Every line below must come back exactly as it stands, with the images omitted.

§ SOURCE DATA:
==========

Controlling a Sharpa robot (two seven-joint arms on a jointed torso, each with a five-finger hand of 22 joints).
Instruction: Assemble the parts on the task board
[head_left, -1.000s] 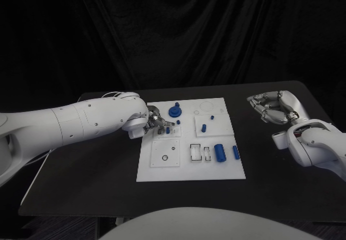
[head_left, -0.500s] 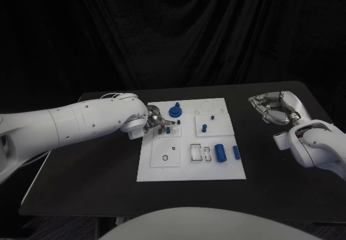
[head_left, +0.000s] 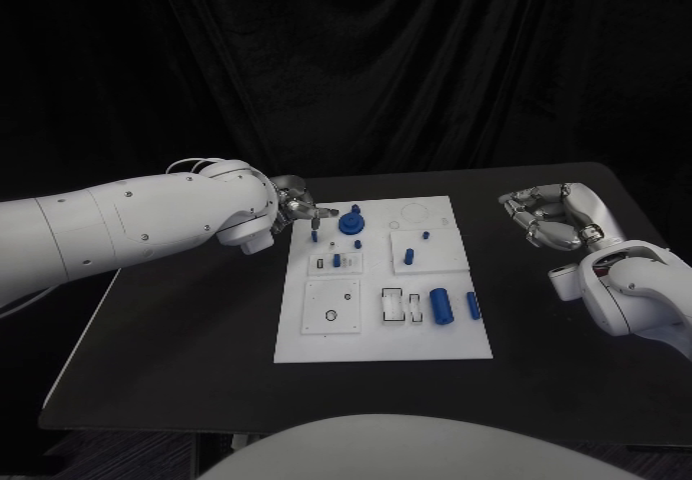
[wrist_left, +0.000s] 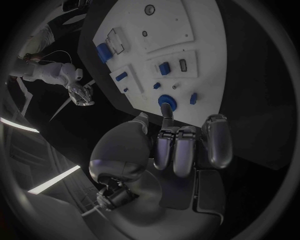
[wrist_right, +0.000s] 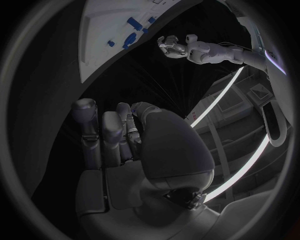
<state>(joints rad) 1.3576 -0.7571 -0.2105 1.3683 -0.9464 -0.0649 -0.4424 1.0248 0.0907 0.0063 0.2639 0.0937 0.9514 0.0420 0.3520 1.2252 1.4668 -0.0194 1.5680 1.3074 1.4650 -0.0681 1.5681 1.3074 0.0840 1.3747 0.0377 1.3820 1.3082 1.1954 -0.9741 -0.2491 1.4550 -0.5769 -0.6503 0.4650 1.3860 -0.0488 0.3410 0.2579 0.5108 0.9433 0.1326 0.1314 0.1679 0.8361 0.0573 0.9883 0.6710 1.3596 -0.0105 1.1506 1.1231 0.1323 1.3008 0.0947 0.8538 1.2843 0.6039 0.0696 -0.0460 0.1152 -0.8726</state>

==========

§ SOLUTION TO THE EXERCISE:
Controlling a Sharpa robot (two seven-joint arms on a jointed torso, each with a five-finger hand of 22 joints).
Instruction: Assemble the parts on the task board
[head_left, -1.000s] 
[head_left, -0.500s] 
[head_left, +0.000s] 
[wrist_left, +0.000s] 
[wrist_right, +0.000s] 
<state>(joints rad) 1.3576 -0.7571 -0.2105 1.3683 -0.9464 -0.0649 -0.4424 1.0248 0.0907 0.0063 0.2639 0.0937 0.9514 0.0420 0.3520 1.2252 1.4668 -0.0194 1.5680 1.3074 1.4650 -0.0681 1.5681 1.3074 0.0840 1.3747 0.0377 1.3820 1.3082 1.1954 -0.9741 -0.2491 1.4550 -0.5769 -0.6503 0.4650 1.3860 -0.0488 0.3410 0.2579 0.5108 0.9433 0.1326 0.1314 0.1679 0.8361 0.0573 0.9883 0.6710 1.3596 -0.0105 1.1506 1.1231 0.1323 1.3008 0.0947 0.8538 1.2843 0.6039 0.0696 -0.0460 0.1152 -0.8726</state>

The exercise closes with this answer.